* **TASK BRIEF**: Using the listing below, report each line holding the string "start".

* **THE DATA**:

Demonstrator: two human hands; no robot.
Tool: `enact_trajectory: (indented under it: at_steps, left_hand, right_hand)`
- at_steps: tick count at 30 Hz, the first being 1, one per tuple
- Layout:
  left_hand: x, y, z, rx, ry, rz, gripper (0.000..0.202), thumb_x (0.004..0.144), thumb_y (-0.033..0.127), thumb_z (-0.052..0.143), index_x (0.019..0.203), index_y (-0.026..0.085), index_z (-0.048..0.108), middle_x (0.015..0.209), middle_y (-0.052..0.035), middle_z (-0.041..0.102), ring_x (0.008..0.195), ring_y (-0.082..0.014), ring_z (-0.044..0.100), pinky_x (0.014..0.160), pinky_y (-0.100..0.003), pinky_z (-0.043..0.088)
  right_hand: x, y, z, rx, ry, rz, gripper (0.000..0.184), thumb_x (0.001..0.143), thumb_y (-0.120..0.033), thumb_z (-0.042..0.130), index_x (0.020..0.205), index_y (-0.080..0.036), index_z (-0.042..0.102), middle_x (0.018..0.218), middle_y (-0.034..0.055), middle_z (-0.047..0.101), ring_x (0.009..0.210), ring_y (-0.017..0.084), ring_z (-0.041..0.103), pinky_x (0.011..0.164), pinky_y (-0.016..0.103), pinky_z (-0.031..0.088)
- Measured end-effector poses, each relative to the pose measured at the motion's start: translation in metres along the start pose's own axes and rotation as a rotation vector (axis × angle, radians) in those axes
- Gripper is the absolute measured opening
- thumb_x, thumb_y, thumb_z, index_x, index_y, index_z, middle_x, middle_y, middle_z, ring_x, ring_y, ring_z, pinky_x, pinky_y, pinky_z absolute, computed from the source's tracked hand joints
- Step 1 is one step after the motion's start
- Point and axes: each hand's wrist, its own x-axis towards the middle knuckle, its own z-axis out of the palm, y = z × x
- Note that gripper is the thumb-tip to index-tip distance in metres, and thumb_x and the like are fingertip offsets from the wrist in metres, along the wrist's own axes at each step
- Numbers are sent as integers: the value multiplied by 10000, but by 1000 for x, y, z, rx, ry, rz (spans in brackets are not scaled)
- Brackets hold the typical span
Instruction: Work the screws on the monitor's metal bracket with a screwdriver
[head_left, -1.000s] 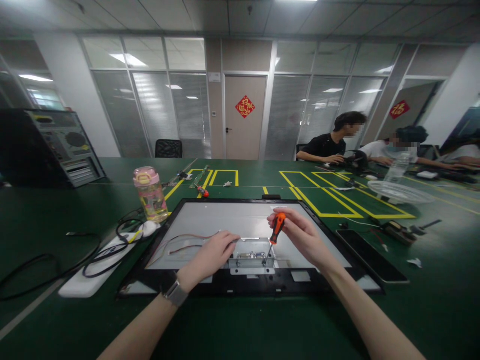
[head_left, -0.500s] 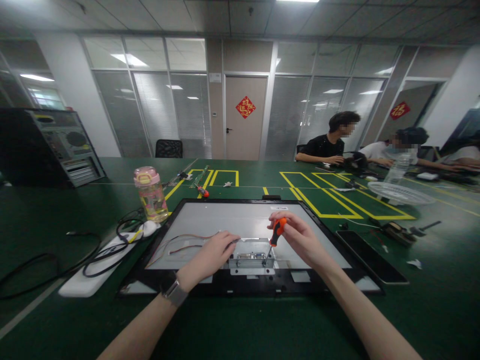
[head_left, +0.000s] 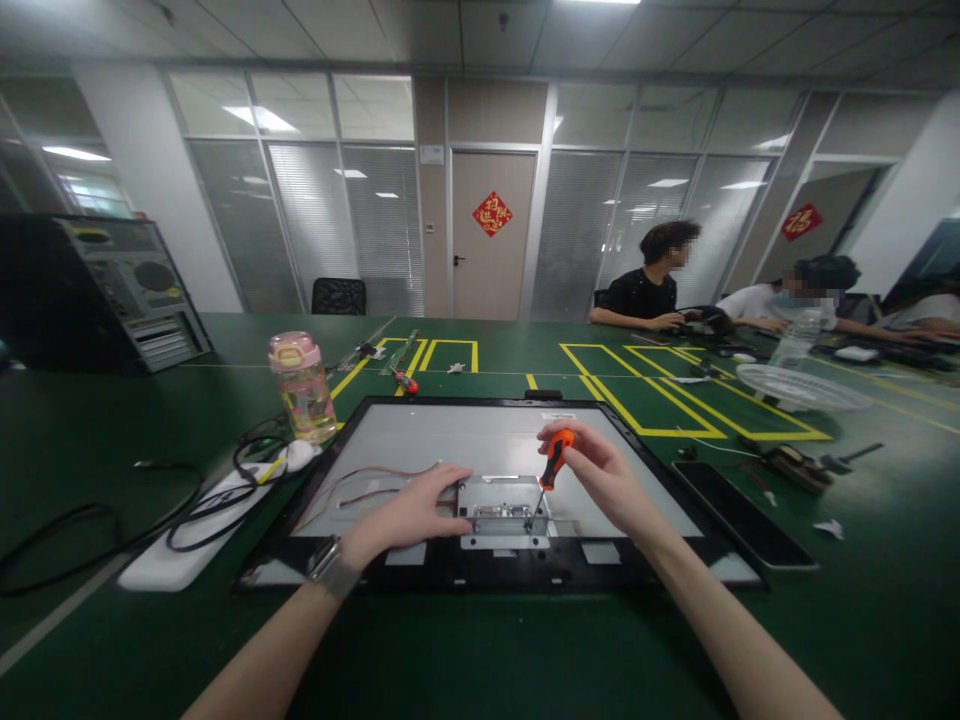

* **ANSWER TO THE PROBLEM**:
- Measured end-effector poses, each relative to the pose measured at the motion's start: translation in metres along the start pose's own axes and rotation as a rotation vector (axis × angle, radians) in those axes
- Step 1 is one step after the motion's start

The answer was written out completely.